10.30-13.30: Frühstücksbrunch mit Marc Anderegg,

Trio featuring und Joe Schwach; mia-Restaurant

12.00-20.00: Wohnen im Alter «Gemeinsam gegen die Vereinsamung»

Marktplatz / Halle 4

13.30-14.00: Stand Talk mit Hans Stöckli, Ständerat SP / Stand 425

15.00, 16.00, 17.00, 18.00: Märlitante Barbara - Kien Zappu dr chly Zouberwicht / Gschichte Schatzchischte

15.00, 17.30: Rettung aus Schadenlage; Sonderschau der Rettungstruppen

15.00-16.00: Duo Ro-Bi und An-Gi an Zieh- und Drehorgel; Stand 431 / Halle 4

15.30-17.30: Marc Anderegg - Boogie Woogie, Blues & Rock'n Roll; Biergarten

18.30-22.00: Cool Cat - One Man Show; Biergarten

20.00-23.30: Rock Classics mit DJ HoRsE; Music Center Saloon

Am Stand dieser Zeitung Halle 4, Stand 434: Lernen Sie Redaktor Patrick Furrer von 16.00 bis 18.00 persönlich kennen.

Die Ausstellungshallen sind von 12.00 bis 20.00 geöffnet.

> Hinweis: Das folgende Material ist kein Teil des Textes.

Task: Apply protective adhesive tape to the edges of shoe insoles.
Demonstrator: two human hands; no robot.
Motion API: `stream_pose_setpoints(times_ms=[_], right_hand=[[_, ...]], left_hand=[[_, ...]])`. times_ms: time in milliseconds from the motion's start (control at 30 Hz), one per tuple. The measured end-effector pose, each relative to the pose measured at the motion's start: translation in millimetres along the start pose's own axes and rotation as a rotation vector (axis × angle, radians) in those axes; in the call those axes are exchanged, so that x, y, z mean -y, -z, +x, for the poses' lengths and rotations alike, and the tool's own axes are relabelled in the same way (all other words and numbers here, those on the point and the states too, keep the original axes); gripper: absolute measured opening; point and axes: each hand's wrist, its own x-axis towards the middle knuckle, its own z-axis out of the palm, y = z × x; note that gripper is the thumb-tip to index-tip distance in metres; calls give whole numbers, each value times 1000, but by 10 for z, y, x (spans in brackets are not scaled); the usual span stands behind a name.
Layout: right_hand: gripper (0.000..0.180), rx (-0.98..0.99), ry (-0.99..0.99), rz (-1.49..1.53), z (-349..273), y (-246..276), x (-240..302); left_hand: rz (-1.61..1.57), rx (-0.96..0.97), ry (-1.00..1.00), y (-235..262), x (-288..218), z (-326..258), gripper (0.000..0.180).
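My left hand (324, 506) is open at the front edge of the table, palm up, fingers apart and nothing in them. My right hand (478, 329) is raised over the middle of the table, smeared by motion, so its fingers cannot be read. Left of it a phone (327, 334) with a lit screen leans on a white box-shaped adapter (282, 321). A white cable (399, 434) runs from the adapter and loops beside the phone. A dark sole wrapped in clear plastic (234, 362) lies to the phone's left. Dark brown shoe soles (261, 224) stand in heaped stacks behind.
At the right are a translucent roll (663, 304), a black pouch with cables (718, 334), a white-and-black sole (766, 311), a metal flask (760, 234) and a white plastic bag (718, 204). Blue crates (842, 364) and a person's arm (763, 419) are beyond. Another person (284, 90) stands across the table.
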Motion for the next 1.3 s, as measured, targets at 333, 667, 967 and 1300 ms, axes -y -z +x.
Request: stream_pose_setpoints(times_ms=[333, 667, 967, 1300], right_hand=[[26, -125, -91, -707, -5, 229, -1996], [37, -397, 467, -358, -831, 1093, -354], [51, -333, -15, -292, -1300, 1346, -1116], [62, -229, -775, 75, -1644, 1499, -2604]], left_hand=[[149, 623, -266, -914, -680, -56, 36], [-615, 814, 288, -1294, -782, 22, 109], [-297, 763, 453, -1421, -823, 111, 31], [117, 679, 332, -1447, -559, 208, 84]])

Die weiteren Redner unterliessen es nicht, den Ausstellern, Organisatoren und der ganzen Messe viel Erfolg zu wünschen. Einmal mehr zeigte sich auch, welch ideale Plattform die mia bietet, um gelegentlich etwas Werbung in eigener Sache zu machen.

Stadtpräsident Boris Banga lobte die Uhrenstadt als einen der potentesten Wirtschaftsstandorte der Schweiz. Aber nicht nur als Wirtschafts-, sondern auch als Lebens- und Einkaufsstandort entwickle sich Grenchen positiv. Ein strahlendes Beispiel sei das Velodrome, ein dringend unterstützungswürdiges die Stärkung des Regionalflughafens.

Eröffnungsband mit etwas Hilfe durchschnitten

Landammann Peter Gomm sagte in seiner Ansprache: «Was Ihr hier jedes Jahr unter dem Messedach vereint, kann sich sehen lassen.» In Gedanken an das Velodrome meinte er weiter: «In Grenchen bewegt sich etwas.» Bezug nehmend auf die Gesundheitspolitik habe er Verständnis für die Grenchner, die nicht immer Freude haben an der Politik des Kantons. Dennoch sei ein Neubau des Bürgerspitals Solothurn von entscheidender Bedeutung, warb er.

Jürg Hof, Kommandant-Stellvertreter des Lehrverbands Genie und Rettung, erklärte, die Armee freue sich sehr, an der mia Gast sein zu dürfen. Das Sonderschaugelände der Rettungstruppen bietet beste Gelegenheit, die Truppen besser kennen zu lernen. Hof unterstrich die Wichtigkeit der Rettungstruppen und einer finanziell sicheren Armee.

Anschliessend an die Eröffnungsfeier im Festzelt führten die Armeeangehörigen auf dem Sonderschaugelände zwischen Festzelt und Halle1 einen kurzen Showblock durch, wobei auch das offizielle Band zur Messe feierlich – mit etwas Hilfe der Rettungssoldaten – durchschnitten wurde. Beim Apéro im Landwirtschaftszelt betonte Daniel Fischer, OK-Präsident Landwirtschaftszelt, den Wert der Schweizer Bauern. Viele Menschen haben den Bezug zu den Produkten verloren und wissen gar nicht mehr, wo die Dinge herkommen. In dieses Problemfeld setzt das diesjährige Landwirtschaftszelt einen Kontrapunkt.

Beim Rundgang durch die Messe – nachdem die Ausstellungshallen pünktlich um 12 Uhr ihre Tore öffneten – gewannen die Gäste einen ersten Eindruck der diesjährigen mia. Trotz des schlechten und nassen Wetters tummelten sich bereits kurz nach Mittag zahlreiche Messebesucher auf dem Gelände.